All of a sudden on both hills on either side of her a troop of baboons started to appear one by one. It was like a scene out of Planet of the Apes. Ten turned into fifty, soon it was at least a hundred on both sides.
Unconsciously, instinctively, to draw together all that she knew about them and as she did not have her smartphone on her, she began googling information about baboons from her mental hard drive.
She clicked on the folder in her head containing all the knowledge and experiences she had amassed about the animal over a lifetime. To access this information, emotion and unique images played.a key role in recalling memories and knowledge.
She thought back to the ridiculous images of baboons robbing tourists of food in Cape Town. They were omnivorous opportunists and were known to open car doors. They often travelled in troops of at least fifty. There was an alpha male who protected the group and who could be challenged by younger males as they came of age.
She asked herself the question: “Why are they here?”
From revisiting what she knew about baboons it was clear they were on the lookout for an easy meal. Baboons had long and sharp canines that could puncture and inflict devastating wounds. They were known to be aggressive to humans and if they singled out an infant they could kill it. If this number of baboons attacked, Somerai stood no chance.
In an obvious predicament, like Robocop she followed a structured process of observing her surroundings to assess and identify threats.
The alpha male looked circumspect but not particularly aggressive.He was not showing his teeth, making himself big or moving around sharply.
On the opposing hill there seemed to be another younger, dominant male that stood out proudly at the front of the group.
She took a Sherlock Holmes approach and began looking for clues to understand and label the situation. Through acute observation she noticed something that stood out, a fresh scar on the alpha male’s shoulder, which from the oozing blood could not have been more than a day old.
She zoomed in on the dominant male on the other hill. As he moved around he seemed to be limping on his left leg suggesting he’d been in a fight recently or simply fallen of a tree.

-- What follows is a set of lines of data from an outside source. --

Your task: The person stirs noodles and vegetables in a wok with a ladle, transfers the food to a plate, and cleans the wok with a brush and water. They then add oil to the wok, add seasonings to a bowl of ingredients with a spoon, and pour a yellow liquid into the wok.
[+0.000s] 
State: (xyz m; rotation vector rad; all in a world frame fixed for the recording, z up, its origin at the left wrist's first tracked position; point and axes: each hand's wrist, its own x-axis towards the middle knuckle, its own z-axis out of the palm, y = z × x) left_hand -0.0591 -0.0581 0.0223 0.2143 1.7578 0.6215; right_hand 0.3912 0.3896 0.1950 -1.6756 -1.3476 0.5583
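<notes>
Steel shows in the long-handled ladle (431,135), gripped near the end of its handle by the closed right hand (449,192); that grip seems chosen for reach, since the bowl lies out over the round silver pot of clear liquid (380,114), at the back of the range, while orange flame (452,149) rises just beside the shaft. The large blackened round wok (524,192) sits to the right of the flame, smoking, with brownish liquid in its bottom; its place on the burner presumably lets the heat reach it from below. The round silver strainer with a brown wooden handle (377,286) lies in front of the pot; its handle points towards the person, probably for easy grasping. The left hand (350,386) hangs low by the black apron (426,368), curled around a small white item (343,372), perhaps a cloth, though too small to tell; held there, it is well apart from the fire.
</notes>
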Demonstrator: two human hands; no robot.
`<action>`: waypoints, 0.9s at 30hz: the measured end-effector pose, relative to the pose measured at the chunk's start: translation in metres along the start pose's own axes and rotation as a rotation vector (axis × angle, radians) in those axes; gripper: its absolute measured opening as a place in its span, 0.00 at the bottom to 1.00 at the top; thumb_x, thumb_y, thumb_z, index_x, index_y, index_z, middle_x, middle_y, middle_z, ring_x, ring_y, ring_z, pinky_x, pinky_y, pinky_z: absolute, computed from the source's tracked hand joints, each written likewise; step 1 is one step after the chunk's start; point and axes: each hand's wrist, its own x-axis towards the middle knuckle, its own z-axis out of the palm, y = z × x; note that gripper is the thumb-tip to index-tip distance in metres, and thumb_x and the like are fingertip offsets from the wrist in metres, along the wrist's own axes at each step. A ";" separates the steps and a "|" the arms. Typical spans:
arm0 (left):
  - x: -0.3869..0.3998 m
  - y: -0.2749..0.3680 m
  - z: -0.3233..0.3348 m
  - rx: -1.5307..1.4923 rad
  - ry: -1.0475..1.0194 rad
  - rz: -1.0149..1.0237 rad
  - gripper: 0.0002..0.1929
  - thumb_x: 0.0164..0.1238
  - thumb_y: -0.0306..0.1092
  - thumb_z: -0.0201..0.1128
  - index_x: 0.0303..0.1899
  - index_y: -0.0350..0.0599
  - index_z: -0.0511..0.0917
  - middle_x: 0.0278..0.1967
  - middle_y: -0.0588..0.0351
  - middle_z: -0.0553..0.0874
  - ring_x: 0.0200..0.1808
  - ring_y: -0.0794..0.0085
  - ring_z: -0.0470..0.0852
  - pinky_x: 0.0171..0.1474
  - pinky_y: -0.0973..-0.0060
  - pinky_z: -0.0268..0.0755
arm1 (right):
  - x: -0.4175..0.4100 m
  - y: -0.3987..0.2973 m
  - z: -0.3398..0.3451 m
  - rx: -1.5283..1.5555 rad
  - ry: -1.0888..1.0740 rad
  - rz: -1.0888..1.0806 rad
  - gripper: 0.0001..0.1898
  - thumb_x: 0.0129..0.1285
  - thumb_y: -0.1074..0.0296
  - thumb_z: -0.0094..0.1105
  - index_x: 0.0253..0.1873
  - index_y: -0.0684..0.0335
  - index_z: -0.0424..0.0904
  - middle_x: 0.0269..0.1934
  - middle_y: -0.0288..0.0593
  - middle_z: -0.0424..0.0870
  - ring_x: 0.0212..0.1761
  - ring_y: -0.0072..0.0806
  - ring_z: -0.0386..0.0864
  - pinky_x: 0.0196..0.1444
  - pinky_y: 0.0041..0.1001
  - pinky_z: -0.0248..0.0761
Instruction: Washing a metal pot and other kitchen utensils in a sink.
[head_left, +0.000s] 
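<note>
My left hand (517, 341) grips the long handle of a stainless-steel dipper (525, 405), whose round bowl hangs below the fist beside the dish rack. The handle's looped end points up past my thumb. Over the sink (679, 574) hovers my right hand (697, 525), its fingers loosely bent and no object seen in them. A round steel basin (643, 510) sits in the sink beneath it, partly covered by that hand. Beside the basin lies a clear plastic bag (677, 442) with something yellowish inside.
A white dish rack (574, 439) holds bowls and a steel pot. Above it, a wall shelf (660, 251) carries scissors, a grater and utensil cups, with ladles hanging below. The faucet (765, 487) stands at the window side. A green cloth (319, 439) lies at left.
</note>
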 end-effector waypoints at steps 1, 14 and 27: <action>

Based on this evidence, she made the assumption that the younger male had made a challenge for the throne a few days ago and injured the alpha.
From the evidence in front of her, she used reason and logic to build out a predictive model in her mind about what had happened between the two males.
She went into clairvoyant mode. In her minds eye she saw the young male challenging the alpha to a duel, a vicious fight ensued with the young male only being narrowly defeated due to lack of experience. It had been a close fight.
Her conclusion as she saw it was a split group with two leaders challenging each other for total control.
After collecting intelligence and weighing up the situation, she then asked herself:
“How can I get out of here safely?”
To predict what they would do, she identified the primary goal of the baboons which was often to find food in their surroundings. She felt that if she offered a banana to the younger male, the older male would not allow it.
She put herself in the shoes of the alpha male, if he had barely won the fight the day before he could not allow the young male to be seen as the provider of the group.
Then she put herself in the shoes of the young male. It had been a close fight the day before and if he got another chance to topple the alpha he would take it.
In this way she developed an internal proposal for a sequence of actions to take, to get herself out of the situation without injury.
She would offer the younger, dominant male a banana. If he did not take the bait she would have to make a run for it to the river or at the last resort grab some stones or a branch to defend herself.
She tested out her hypothesis by taking the banana out of her bag, making sure they all saw it… and acting like she was going to throw it to the younger male.
The Alpha male screamed furiously, jumped down the rocky outcrop and made his way toward her flashing his canines.
Both troops followed and surrounded her on either side.
Without hesitation she tossed the banana towards the younger male and in the blink of an eye it was on like donkey kong!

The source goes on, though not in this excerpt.